The most common methodologies to study the microbiome of a chosen animal species are amplicon and whole-genome sequencing. The former is based on the identification of taxonomical markers such as the ribosomal gene 16S for bacteria.
The relatively
short gene (∼1500 bp) is universal among bacteria and archaea; however, some studies
have indicated
that 16S rRNA gene does not show precise phylogenetic relationships within
particular taxa. The natural variability in short 16S rRNA fragments may not be
sufficiently large to use conservative
annotation methods. In contrast, 23S ribosomal RNA (rRNA) offers more diagnostic sequence stretches and greater sequence variation.
To test the consistency of current methods of microbiome analysis, the researchers used computer simulations to create virtual microbiome communities that imitate real-world bacterial populations.
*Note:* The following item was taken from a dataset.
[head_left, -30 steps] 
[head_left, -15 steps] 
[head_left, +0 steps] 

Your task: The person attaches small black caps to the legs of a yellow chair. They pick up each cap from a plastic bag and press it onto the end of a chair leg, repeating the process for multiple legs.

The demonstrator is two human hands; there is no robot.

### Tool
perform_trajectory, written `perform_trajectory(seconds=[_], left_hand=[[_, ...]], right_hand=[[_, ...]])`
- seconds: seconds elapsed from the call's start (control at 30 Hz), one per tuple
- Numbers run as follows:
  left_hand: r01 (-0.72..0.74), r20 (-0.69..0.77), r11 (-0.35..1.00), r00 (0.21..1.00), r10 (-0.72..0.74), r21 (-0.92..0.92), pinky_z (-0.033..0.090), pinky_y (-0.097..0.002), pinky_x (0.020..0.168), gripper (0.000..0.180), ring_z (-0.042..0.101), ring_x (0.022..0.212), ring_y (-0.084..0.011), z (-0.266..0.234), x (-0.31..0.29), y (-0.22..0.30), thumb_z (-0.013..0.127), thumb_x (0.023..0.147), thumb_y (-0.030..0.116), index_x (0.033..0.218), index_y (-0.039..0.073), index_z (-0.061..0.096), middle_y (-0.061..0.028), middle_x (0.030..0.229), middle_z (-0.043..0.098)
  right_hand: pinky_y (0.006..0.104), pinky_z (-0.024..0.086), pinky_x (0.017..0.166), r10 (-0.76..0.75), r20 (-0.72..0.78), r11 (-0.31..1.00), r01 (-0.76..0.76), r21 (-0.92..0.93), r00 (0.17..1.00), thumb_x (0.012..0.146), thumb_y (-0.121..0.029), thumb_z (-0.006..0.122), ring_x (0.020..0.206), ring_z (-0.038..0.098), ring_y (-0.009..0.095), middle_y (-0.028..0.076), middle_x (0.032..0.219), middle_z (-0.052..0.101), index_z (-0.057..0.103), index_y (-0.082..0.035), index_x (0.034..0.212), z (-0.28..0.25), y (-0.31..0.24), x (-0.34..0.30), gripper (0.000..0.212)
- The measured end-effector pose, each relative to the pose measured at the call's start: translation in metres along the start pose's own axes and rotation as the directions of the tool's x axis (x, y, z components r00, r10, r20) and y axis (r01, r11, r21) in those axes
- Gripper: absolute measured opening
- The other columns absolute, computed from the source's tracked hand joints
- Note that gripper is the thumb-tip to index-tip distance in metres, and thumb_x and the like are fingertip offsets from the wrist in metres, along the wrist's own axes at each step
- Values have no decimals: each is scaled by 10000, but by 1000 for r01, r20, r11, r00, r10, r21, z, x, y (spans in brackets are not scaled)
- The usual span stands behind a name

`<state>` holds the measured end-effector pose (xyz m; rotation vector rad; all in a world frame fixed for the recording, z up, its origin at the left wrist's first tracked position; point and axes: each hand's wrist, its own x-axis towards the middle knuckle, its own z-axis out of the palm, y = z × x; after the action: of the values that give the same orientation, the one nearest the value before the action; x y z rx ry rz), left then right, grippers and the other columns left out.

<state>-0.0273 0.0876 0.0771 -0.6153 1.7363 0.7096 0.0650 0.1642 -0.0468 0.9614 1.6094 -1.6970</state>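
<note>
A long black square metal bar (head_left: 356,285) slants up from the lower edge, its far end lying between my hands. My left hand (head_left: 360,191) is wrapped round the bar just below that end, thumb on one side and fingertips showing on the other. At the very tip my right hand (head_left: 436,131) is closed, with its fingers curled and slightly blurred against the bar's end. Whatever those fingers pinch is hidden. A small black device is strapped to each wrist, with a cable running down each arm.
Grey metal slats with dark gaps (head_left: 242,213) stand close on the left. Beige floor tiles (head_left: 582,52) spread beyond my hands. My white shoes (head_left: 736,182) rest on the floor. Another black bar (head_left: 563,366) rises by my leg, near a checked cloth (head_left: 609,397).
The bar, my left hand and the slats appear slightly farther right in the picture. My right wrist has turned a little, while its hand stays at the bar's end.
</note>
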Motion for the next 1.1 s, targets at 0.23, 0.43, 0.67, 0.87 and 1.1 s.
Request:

Following this, the researchers used standard techniques to analyze the virtual communities and compared the results with the original composition. The experiment showed that results from DNA analyses can bear little resemblance to the actual composition of the community, and that a large number of the species "detected" by the analysis are not actually present in the community.
The study demonstrates significant flaws in the techniques currently used to identify microbial communities.
The researchers conclude that there is a need for increased efforts to collect genome information from microbes and to make that information available in public databases to improve the accuracy of microbiome analysis.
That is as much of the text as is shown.